HOW TO COMPLETE THIS TASK - Count the lines in the data below where the string "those" occurs, please, and give the number alone.

[Start of section]

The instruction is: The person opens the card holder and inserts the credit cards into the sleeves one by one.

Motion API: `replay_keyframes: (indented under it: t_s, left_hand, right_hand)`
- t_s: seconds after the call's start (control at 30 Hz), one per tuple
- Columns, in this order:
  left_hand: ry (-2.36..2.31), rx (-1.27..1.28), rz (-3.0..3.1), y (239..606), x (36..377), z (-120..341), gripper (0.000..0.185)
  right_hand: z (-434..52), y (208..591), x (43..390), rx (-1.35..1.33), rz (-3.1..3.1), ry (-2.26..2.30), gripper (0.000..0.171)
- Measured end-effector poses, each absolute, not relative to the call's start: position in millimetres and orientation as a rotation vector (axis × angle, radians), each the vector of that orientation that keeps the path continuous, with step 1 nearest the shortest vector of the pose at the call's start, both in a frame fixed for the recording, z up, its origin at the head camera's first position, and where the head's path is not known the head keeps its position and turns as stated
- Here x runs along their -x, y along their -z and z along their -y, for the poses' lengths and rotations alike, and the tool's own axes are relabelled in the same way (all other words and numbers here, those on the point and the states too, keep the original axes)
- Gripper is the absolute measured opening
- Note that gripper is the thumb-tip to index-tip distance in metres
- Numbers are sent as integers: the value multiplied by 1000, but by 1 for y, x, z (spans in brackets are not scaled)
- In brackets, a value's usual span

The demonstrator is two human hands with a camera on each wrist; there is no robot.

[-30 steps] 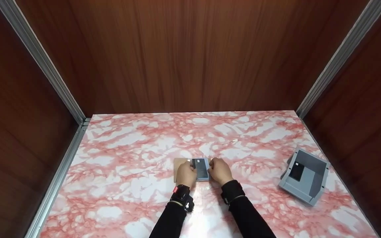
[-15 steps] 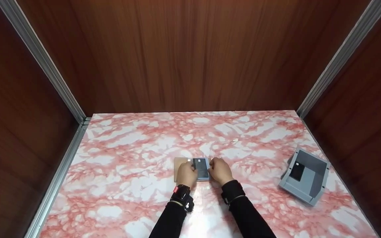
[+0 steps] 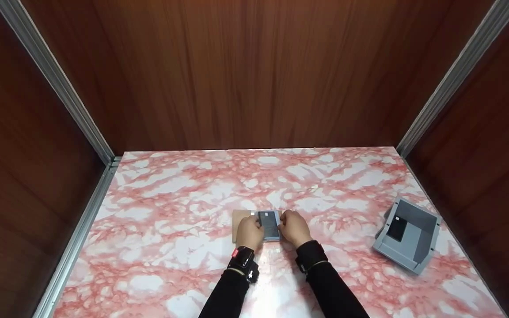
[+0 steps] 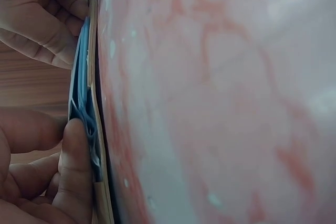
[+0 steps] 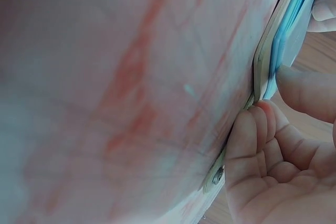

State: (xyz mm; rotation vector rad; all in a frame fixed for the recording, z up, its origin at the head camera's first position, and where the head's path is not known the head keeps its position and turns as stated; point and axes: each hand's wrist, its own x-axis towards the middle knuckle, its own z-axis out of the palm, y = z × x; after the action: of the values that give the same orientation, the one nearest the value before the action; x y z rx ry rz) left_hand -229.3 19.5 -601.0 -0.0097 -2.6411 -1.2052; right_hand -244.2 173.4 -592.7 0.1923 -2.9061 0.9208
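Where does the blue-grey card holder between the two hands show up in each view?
Head: the card holder lies low of centre, between the left hand and the right hand, on a thin wooden board.
Left wrist: seen edge-on as a blue strip at the left edge.
Right wrist: a blue edge at upper right.
Shared landmark: the red-veined marble tabletop, and the board under the holder.

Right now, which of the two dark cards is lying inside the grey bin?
The dark card at the right of the table, lying alone in the open grey bin. The other card sits between both hands on the tan board.
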Motion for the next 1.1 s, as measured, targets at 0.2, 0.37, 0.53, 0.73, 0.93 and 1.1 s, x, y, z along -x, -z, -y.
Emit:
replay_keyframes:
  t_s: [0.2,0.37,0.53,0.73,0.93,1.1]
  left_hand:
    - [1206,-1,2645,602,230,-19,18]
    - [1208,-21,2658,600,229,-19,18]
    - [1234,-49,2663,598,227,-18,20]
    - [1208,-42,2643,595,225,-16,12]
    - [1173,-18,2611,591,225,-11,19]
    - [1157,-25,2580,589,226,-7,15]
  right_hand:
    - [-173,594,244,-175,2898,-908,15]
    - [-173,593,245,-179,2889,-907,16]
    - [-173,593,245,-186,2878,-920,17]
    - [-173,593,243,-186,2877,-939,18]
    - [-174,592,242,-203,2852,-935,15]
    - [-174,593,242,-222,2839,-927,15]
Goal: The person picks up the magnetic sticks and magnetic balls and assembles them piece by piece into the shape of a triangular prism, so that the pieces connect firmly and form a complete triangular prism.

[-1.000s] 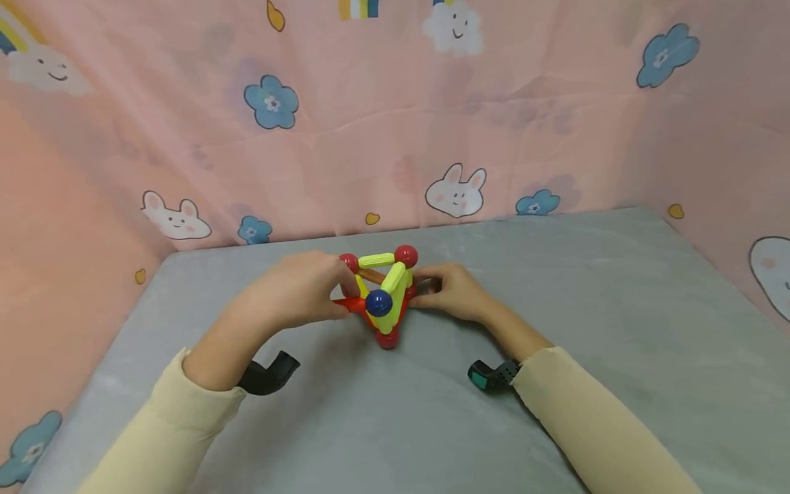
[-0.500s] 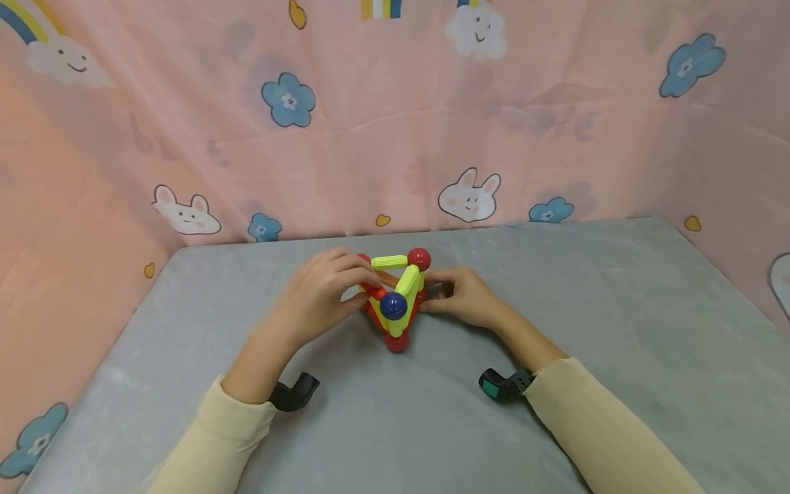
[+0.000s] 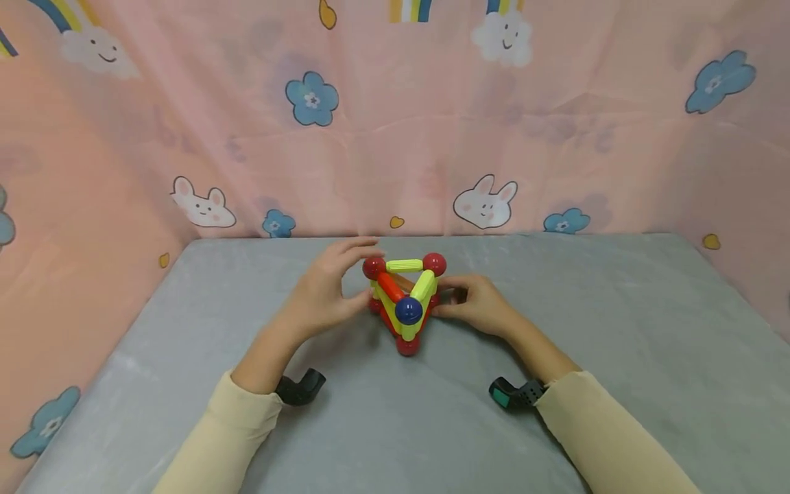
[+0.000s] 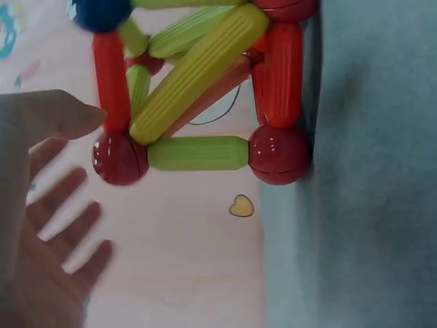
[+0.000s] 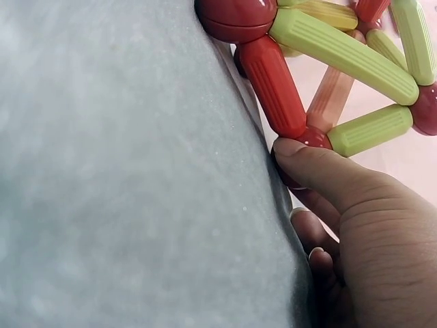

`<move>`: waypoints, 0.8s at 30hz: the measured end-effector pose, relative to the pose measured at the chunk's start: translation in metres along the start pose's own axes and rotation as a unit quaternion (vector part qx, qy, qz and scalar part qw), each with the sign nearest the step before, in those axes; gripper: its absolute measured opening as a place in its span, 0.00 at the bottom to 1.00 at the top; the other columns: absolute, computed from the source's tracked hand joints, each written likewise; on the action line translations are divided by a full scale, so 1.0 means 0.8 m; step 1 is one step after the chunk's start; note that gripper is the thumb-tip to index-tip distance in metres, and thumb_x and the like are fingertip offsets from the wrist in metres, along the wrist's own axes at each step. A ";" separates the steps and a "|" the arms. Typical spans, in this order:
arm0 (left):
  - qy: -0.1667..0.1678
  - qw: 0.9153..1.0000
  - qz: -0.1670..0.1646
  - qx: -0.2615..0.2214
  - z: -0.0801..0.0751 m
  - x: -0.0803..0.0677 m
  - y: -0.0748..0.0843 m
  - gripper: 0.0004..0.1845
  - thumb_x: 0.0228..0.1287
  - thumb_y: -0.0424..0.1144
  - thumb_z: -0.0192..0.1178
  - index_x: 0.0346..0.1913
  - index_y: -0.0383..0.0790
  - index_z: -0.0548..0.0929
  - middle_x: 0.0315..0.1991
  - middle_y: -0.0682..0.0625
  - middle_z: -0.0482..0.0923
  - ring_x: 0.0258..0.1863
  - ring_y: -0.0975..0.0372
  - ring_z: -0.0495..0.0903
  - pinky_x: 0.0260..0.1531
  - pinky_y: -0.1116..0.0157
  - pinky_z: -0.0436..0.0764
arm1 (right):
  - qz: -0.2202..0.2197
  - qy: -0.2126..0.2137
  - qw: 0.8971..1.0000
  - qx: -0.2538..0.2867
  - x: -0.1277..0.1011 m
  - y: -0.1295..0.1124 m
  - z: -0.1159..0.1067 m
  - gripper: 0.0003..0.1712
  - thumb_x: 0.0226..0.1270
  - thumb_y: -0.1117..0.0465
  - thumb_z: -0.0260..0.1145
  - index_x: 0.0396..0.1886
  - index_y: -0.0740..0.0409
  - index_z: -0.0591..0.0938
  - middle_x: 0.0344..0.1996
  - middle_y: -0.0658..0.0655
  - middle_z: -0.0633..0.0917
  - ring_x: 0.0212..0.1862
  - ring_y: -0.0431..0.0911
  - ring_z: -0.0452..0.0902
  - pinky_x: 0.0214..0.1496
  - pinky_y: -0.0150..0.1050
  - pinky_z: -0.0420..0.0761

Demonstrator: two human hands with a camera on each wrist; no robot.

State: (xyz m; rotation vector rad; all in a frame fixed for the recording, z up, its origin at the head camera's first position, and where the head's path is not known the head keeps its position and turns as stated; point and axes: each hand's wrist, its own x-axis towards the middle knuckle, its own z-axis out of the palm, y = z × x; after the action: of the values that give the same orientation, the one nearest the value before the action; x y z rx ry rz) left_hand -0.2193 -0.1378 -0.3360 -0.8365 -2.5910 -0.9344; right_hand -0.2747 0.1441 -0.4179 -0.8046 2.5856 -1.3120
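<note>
Magnetic rod-and-ball frame [image 3: 404,302] stands mid-desk [image 3: 555,412]. Right hand [image 3: 481,305] pinches a base ball; left hand [image 3: 324,295] released, fingers spread beside a top ball. Assembly appears near-complete; next move likely needs gentle seating.

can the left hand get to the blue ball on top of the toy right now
Probably yes. The left hand is open beside the toy, and the blue ball sits bare on its near top corner. The right hand stays on the far side.
</note>
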 end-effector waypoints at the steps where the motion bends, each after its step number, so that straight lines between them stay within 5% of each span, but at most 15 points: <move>1: -0.012 0.999 -0.029 -0.023 -0.001 0.000 -0.001 0.29 0.58 0.31 0.70 0.64 0.44 0.78 0.68 0.48 0.75 0.70 0.53 0.72 0.68 0.48 0.74 | 0.001 0.002 1.000 -0.002 -0.002 0.000 -0.001 0.22 0.57 0.63 0.77 0.53 0.56 0.87 0.39 0.55 0.87 0.34 0.46 0.74 0.35 0.32 0.73; 4: -0.077 0.986 -0.110 -0.099 0.002 -0.001 -0.006 0.37 0.62 0.36 0.68 0.73 0.48 0.67 0.71 0.48 0.72 0.69 0.51 0.73 0.68 0.47 0.74 | 0.006 0.005 1.000 -0.001 -0.005 0.000 -0.003 0.22 0.57 0.62 0.77 0.53 0.56 0.87 0.39 0.55 0.86 0.34 0.46 0.74 0.35 0.33 0.74; 8: -0.170 0.952 -0.194 -0.163 0.006 -0.006 -0.007 0.53 0.59 0.48 0.71 0.81 0.56 0.49 0.73 0.46 0.67 0.69 0.48 0.73 0.66 0.46 0.75 | 0.011 0.000 1.000 -0.001 -0.008 0.002 -0.001 0.22 0.57 0.60 0.78 0.52 0.53 0.87 0.38 0.53 0.86 0.33 0.46 0.75 0.33 0.33 0.75; 12: -0.194 0.933 -0.231 -0.197 0.011 -0.009 0.001 0.68 0.51 0.53 0.76 0.81 0.64 0.31 0.79 0.46 0.55 0.74 0.46 0.67 0.68 0.45 0.73 | 0.003 -0.005 1.000 0.006 -0.010 0.004 0.000 0.19 0.55 0.58 0.79 0.48 0.53 0.87 0.31 0.52 0.83 0.32 0.46 0.75 0.31 0.33 0.74; 17: -0.177 0.935 -0.231 -0.204 0.017 -0.006 0.015 0.73 0.49 0.56 0.77 0.79 0.66 0.25 0.82 0.50 0.41 0.77 0.46 0.60 0.66 0.43 0.74 | -0.018 -0.021 0.999 0.023 -0.009 0.003 -0.004 0.19 0.55 0.57 0.79 0.47 0.52 0.87 0.25 0.51 0.78 0.31 0.45 0.74 0.31 0.33 0.73; 24: -0.143 0.949 -0.186 -0.210 0.005 -0.002 0.017 0.61 0.56 0.49 0.75 0.81 0.63 0.40 0.82 0.50 0.43 0.76 0.46 0.63 0.70 0.44 0.70 | -0.013 -0.054 0.998 0.026 -0.007 -0.001 -0.013 0.16 0.56 0.56 0.78 0.44 0.51 0.88 0.26 0.51 0.80 0.32 0.46 0.75 0.32 0.33 0.74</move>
State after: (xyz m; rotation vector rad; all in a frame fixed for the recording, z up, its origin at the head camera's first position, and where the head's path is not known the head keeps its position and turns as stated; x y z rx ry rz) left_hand -0.2097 -0.1276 -0.3329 -0.6174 -2.9094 -1.6262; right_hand -0.2733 0.1538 -0.4117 -0.8784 2.4564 -1.2984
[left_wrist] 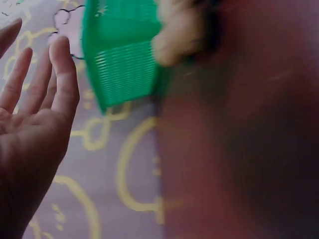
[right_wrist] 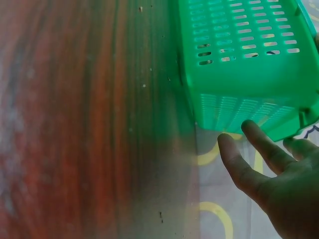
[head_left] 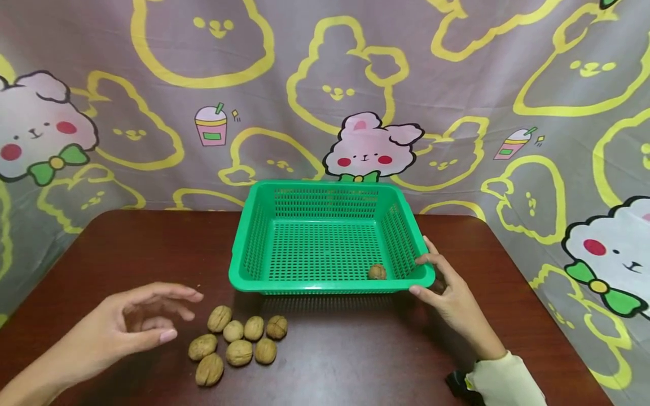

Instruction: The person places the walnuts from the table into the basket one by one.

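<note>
In the head view, several brown walnuts (head_left: 238,352) lie loosely grouped on the table, left of centre. My left hand (head_left: 137,318) hovers beside them with relaxed, slightly bent fingers and holds nothing. Behind the walnuts stands a green plastic basket (head_left: 325,285) with slotted walls. A single walnut (head_left: 377,272) sits inside it, by the front right corner. My right hand (head_left: 452,293) grips the basket's front right corner, thumb at the front rim and fingers at the right side. In the right wrist view, its fingers (right_wrist: 234,164) show beside the basket wall (right_wrist: 239,74).
The dark red-brown wooden table (head_left: 152,242) ends at a cloth backdrop (head_left: 284,113) printed with cartoon figures. A dark strap (head_left: 459,386) shows near the right sleeve (head_left: 508,380). Part of the left wrist view is blurred.
</note>
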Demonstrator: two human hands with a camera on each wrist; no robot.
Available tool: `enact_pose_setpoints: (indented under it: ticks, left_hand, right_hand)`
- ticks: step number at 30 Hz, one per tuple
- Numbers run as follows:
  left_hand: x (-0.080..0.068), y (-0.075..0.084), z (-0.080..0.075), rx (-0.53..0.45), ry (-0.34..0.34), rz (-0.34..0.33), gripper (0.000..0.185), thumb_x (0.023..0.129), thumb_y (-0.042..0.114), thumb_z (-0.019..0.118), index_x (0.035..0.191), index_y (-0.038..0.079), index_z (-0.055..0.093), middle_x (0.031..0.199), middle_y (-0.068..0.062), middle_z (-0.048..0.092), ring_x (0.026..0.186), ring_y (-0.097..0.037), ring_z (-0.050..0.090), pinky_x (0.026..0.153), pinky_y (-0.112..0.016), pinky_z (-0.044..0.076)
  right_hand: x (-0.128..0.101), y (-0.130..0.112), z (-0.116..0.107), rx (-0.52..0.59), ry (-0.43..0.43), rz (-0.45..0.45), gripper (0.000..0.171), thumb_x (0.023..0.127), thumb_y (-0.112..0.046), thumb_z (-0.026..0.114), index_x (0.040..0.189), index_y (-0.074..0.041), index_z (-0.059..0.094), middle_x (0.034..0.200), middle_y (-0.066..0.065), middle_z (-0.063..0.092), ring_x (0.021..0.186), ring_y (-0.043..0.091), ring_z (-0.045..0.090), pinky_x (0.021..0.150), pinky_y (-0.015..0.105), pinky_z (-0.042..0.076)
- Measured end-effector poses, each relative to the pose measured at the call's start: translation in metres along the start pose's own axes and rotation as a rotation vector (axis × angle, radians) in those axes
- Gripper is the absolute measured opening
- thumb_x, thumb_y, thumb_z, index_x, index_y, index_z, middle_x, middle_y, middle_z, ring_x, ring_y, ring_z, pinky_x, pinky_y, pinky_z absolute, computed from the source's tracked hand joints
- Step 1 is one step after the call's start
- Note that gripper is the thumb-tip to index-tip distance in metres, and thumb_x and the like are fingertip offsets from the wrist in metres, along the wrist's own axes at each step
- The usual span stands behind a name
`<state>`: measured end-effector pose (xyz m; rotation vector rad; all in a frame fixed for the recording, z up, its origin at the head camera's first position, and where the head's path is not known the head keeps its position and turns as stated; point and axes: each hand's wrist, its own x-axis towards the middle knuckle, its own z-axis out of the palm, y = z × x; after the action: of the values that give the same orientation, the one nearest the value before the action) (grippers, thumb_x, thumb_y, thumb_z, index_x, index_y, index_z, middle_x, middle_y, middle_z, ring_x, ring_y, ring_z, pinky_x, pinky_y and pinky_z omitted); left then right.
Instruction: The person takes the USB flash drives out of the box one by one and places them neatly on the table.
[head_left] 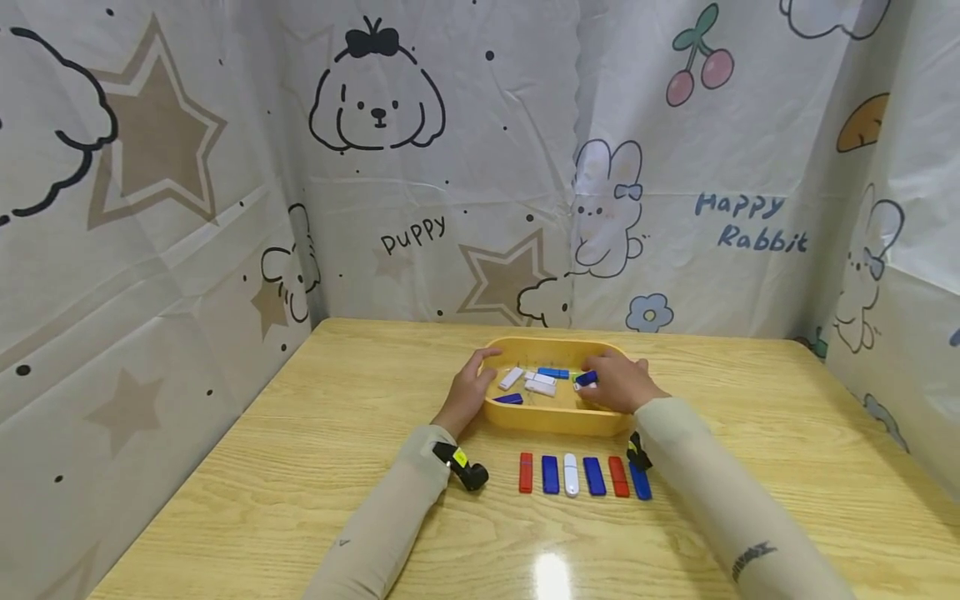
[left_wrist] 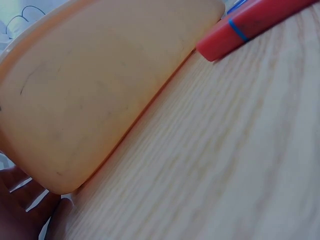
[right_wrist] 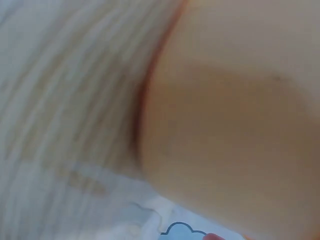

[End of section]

TASK ANSWER - 3